> _Exercise description_
For the records below, report how many lines include "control", with no accompanying text.
____
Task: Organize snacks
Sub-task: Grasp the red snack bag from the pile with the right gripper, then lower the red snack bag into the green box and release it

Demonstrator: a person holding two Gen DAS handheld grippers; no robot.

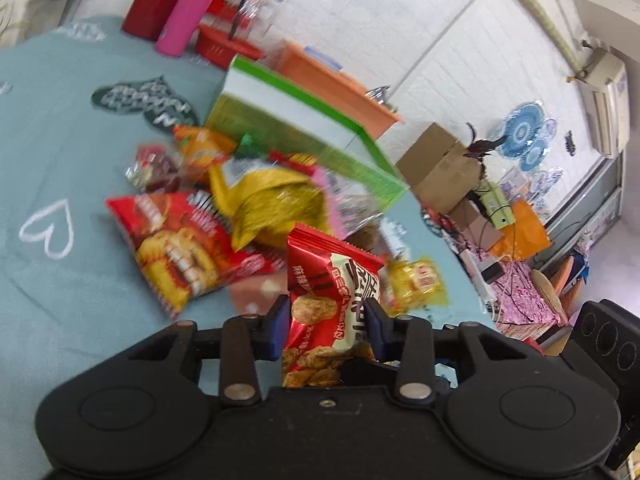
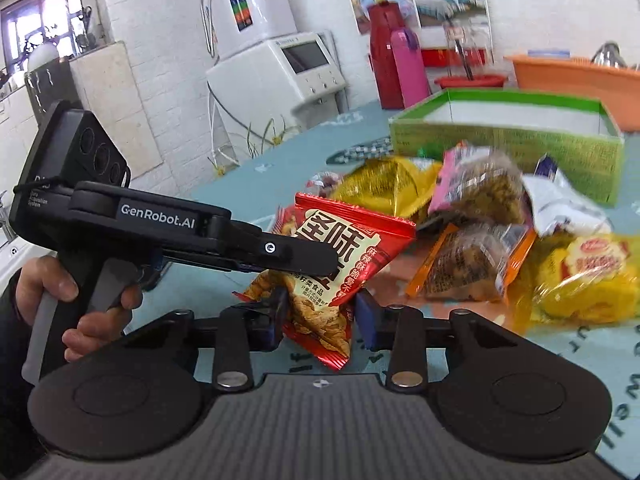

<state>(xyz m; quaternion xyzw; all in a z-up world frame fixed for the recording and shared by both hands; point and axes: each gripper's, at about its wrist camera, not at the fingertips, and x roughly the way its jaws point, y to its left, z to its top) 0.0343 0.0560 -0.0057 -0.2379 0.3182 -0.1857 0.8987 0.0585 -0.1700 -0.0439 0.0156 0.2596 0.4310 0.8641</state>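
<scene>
Now red snack packet pinched upright in left claw, above table.

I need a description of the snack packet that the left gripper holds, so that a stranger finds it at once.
On the blue-green tablecloth, in front of the green cardboard box, lies a heap of snack bags. The red packet is raised just before that heap, clamped in the left gripper. Unlike its neighbours, it has a cream panel with large dark Chinese characters and pictured fried pieces.
</scene>
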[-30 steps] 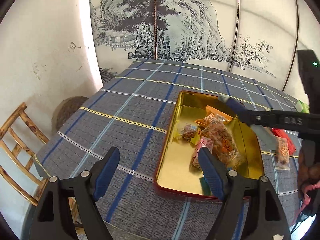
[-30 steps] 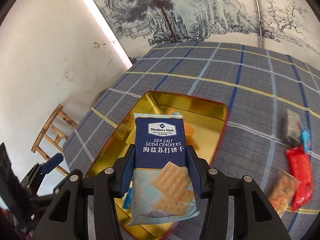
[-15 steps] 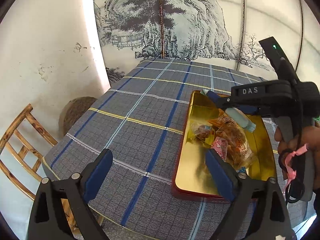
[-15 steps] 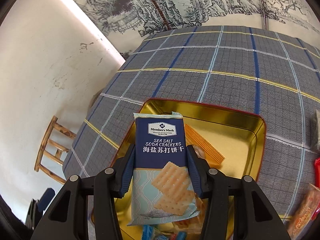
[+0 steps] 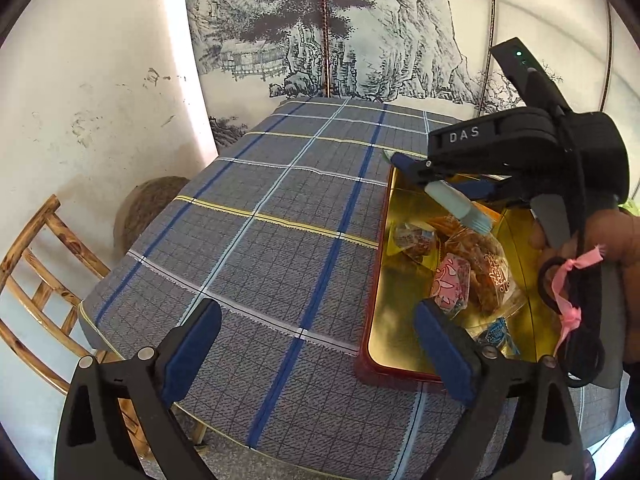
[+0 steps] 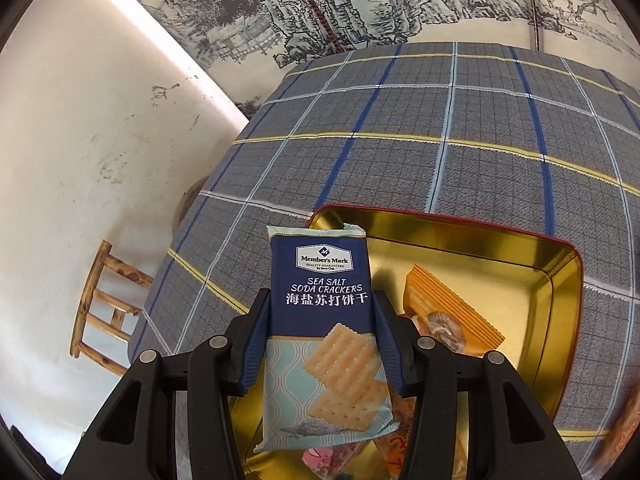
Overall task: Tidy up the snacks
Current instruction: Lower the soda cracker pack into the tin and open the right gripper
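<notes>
A grey plaid tablecloth [image 5: 280,248] is covering the table and filling most of both views, with an ink landscape screen [image 5: 340,32] standing behind it at twelve o'clock. A wooden chair [image 5: 36,276] is sitting off the table's edge at about eight o'clock in the left wrist view.

A gold tray with a red rim [image 6: 520,280] is lying on the cloth, at about four o'clock in the left wrist view and just ahead of the fingers in the right wrist view. Several snack packets are resting inside it: an orange packet [image 6: 452,312] at three o'clock of the cracker pack, a clear bag of orange-brown snacks [image 5: 488,276], a pink wrapper [image 5: 452,280] just beside that bag, and a small brown-filled packet [image 5: 416,238] toward the tray's far end.

The right gripper [image 6: 322,332] is clamping a blue pack of sea salt soda crackers [image 6: 324,332], its pads pressing both long edges, and is holding the pack upright over the tray's near left part. From the left wrist view the same gripper is reaching in from three o'clock over the tray, with a hand [image 5: 600,248] wrapped around its handle.

The left gripper [image 5: 316,344] is hovering over the cloth at the tray's near left corner, its jaws opening wide with nothing between them; its right finger [image 5: 440,352] is overlapping the tray's near rim in the picture.
</notes>
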A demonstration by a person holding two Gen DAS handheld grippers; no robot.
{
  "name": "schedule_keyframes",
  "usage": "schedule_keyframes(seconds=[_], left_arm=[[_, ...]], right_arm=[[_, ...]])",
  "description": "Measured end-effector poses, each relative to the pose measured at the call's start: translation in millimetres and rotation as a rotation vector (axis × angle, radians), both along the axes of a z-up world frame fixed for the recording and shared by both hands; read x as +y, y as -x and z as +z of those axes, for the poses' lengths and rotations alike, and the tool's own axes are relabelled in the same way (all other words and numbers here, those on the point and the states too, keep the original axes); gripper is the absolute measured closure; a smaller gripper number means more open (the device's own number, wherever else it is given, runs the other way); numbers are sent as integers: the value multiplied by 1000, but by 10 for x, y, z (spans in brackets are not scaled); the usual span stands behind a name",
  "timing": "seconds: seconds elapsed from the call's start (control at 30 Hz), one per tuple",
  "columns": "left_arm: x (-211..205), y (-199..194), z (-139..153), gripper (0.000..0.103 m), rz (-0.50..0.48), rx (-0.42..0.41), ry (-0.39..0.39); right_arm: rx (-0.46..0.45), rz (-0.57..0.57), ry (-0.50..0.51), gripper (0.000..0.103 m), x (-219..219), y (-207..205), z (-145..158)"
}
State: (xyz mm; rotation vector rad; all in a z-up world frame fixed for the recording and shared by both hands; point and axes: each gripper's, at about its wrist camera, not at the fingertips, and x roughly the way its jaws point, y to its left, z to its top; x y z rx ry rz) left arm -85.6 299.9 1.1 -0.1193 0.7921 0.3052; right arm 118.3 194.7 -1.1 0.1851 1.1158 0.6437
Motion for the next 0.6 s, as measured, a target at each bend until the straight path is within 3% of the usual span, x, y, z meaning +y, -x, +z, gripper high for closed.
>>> schedule_keyframes(seconds=[0.3,0.6], left_arm=[[43,23,-43,2,-13,-4,29],[42,35,-47,2,-12,3,29]], right_arm=[[9,-24,13,53,64,-7,-38],[24,-46,-35,51,8,19,-14]])
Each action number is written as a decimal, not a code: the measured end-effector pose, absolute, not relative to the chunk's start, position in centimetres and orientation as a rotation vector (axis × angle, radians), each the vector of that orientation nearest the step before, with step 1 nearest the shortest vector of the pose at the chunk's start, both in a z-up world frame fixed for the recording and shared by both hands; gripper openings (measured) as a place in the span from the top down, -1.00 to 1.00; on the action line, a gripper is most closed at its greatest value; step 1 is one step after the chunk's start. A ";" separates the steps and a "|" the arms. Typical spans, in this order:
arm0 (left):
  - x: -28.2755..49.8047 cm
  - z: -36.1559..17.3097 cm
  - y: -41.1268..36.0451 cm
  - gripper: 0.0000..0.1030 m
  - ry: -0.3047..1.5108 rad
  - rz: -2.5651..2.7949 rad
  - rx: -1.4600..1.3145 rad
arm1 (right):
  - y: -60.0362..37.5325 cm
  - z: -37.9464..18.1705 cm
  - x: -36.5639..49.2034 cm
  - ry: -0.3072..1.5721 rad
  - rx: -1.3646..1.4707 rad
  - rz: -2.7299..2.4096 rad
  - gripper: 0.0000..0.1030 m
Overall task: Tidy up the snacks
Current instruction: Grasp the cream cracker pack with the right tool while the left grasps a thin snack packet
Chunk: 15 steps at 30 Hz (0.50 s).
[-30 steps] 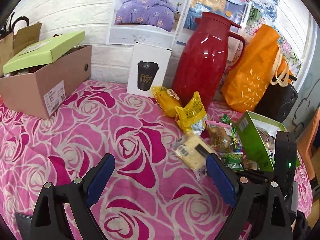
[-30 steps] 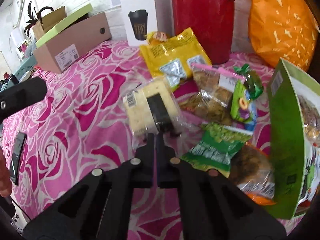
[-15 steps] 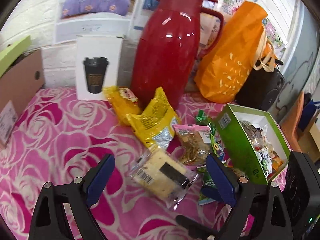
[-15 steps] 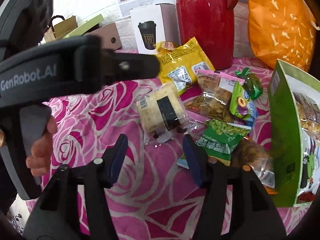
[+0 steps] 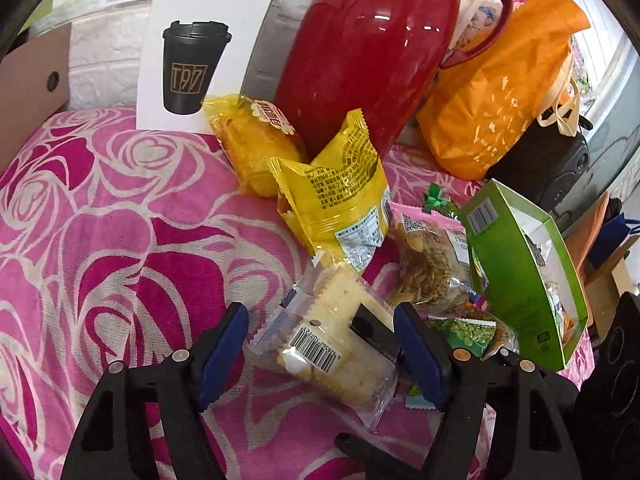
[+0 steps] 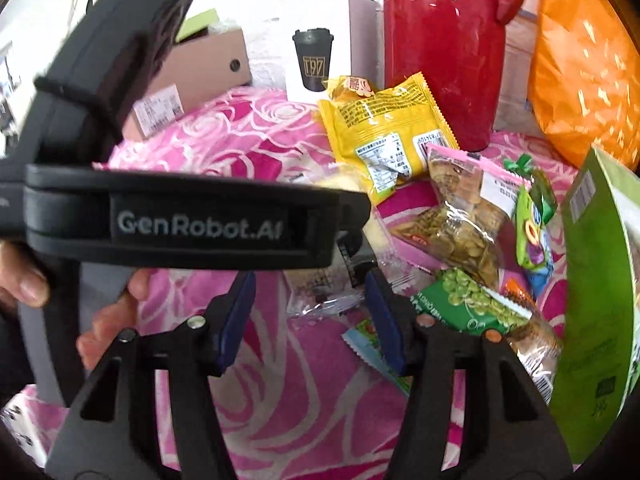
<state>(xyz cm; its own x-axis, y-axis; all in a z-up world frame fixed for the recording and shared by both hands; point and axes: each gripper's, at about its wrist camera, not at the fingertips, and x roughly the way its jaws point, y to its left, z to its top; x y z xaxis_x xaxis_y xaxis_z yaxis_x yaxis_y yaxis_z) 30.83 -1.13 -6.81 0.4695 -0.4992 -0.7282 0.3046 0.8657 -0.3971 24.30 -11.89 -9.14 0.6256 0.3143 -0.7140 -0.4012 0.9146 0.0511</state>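
Observation:
A clear-wrapped pale cracker pack (image 5: 340, 336) with a barcode lies on the pink rose cloth between the open blue pads of my left gripper (image 5: 320, 348); the pads stand either side of it, apart from it. My right gripper (image 6: 308, 316) is open and empty just in front of the same pack (image 6: 352, 264), which the left gripper's body (image 6: 192, 216) mostly hides. Yellow snack bags (image 5: 340, 200), a bag of broad beans (image 5: 432, 268) and a green pea pack (image 6: 472, 304) lie around. A green box (image 5: 520, 280) with snacks inside stands at the right.
A red thermos (image 5: 380, 48), a white cup box (image 5: 200, 52) and an orange bag (image 5: 500, 92) stand behind the snacks. A brown cardboard box (image 6: 188, 80) is at the back left. A black speaker (image 5: 552, 168) sits at the far right.
My left gripper has moved right and down until its open pads straddle the cracker pack. My right gripper opened, let go of the pack and drew back slightly.

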 end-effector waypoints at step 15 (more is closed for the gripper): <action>26.7 -2.2 -1.1 0.77 0.888 -0.568 -0.233 | -13.4 -7.6 22.8 0.772 -0.003 0.424 0.74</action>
<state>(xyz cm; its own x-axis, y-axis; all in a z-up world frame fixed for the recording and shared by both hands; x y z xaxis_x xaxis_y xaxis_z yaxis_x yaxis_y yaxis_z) 26.72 -1.08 -2.16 0.4958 -0.5579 -0.6655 0.3704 0.8290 -0.4191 22.82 -13.37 -7.61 0.6362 0.3705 -0.6768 -0.3726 0.9156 0.1510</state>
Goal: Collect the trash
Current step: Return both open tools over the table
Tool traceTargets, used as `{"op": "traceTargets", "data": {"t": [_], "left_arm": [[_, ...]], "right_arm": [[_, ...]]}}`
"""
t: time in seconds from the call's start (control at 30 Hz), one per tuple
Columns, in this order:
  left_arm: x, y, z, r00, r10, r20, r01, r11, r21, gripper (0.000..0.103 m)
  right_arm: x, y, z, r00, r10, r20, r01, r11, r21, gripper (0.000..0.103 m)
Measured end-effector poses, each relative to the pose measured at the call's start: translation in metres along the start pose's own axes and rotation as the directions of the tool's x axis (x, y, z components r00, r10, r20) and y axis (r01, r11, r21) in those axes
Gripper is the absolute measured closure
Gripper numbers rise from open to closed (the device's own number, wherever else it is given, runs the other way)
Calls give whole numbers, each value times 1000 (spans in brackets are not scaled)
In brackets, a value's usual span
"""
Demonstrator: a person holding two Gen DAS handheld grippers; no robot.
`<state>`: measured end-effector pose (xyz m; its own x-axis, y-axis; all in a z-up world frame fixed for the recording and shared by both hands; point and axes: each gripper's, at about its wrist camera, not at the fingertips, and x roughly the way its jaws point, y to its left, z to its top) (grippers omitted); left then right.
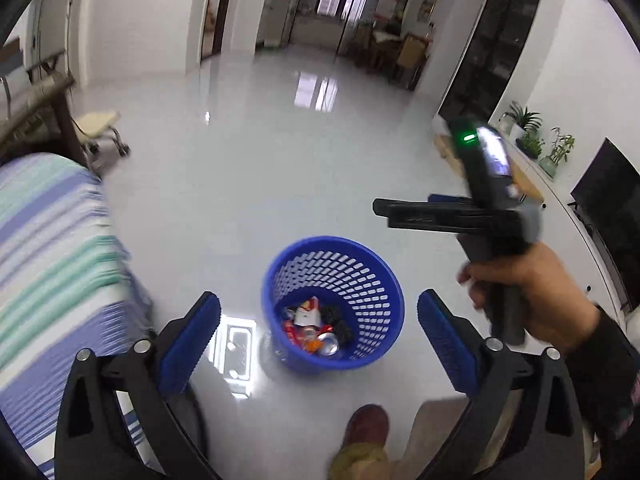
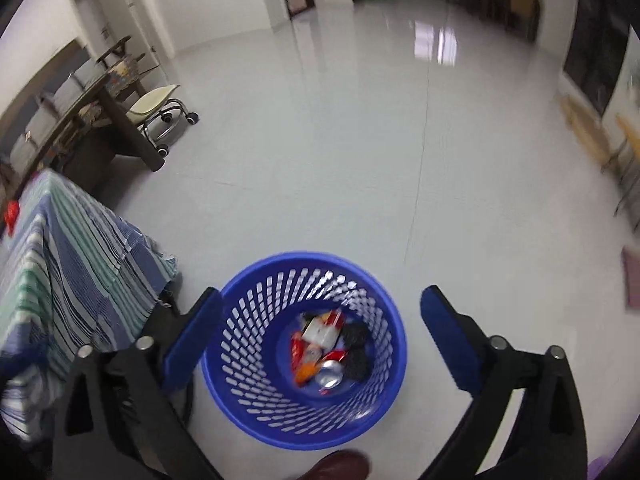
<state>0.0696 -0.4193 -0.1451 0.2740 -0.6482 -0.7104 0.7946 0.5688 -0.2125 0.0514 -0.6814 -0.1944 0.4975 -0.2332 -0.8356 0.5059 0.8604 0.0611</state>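
- Now both tongs, the left gripper [image 1: 319, 338] and right gripper [image 2: 321, 338], hang wide open and hold nothing, above the blue basket [image 2: 236, 392].
- Inside it lie a can [image 2: 330, 374] and wrappers [image 2: 320, 330], so the trash looks dropped in.

left wrist: high, facing down | right wrist: nearer | shared: blue basket [image 1: 376, 280]

A: The basket [image 2: 240, 360] — what colour?

B: Bright blue, walls patterned with rows of small slots. The trash [image 2: 332, 350] inside is red, white, orange, silver and black.

A: And the tongs?

B: Left tongs [image 1: 319, 340] and right tongs [image 2: 322, 336] — black arms, blue pads. The cloth [image 2: 68, 264] has blue, green and white stripes; the floor [image 2: 320, 160] is glossy pale grey.
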Motion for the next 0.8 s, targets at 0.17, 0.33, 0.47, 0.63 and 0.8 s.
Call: {"op": "traceTargets", "data": {"t": [0.17,0.33,0.47,0.63,0.8], "left_arm": [[-83,50,-40,996,85,11,-85,996,-29,5],[-139,127,-93,965,262,-16,-262,962,-79,5],[-172,183,-125,933,358,-50,-361,924,-126,5],[-201,251,-149,880,465,-92,-474,858,-199,5],[-209,288,-161,868,481,-123,-494,814,-305,5]], "right_arm": [[-30,57,-4,993,-45,110,61,987,-146,5],[-66,144,-27,973,58,222,-12,979,-203,5],[-82,218,-69,961,165,222,-90,946,-312,5],[-102,304,-117,941,268,204,-146,870,-470,5],[-124,370,-116,928,336,159,-202,815,-543,5]]}}
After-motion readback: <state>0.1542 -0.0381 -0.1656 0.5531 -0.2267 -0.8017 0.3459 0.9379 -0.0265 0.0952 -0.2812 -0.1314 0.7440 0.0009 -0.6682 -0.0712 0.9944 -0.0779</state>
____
> _Answer for this exercise_
2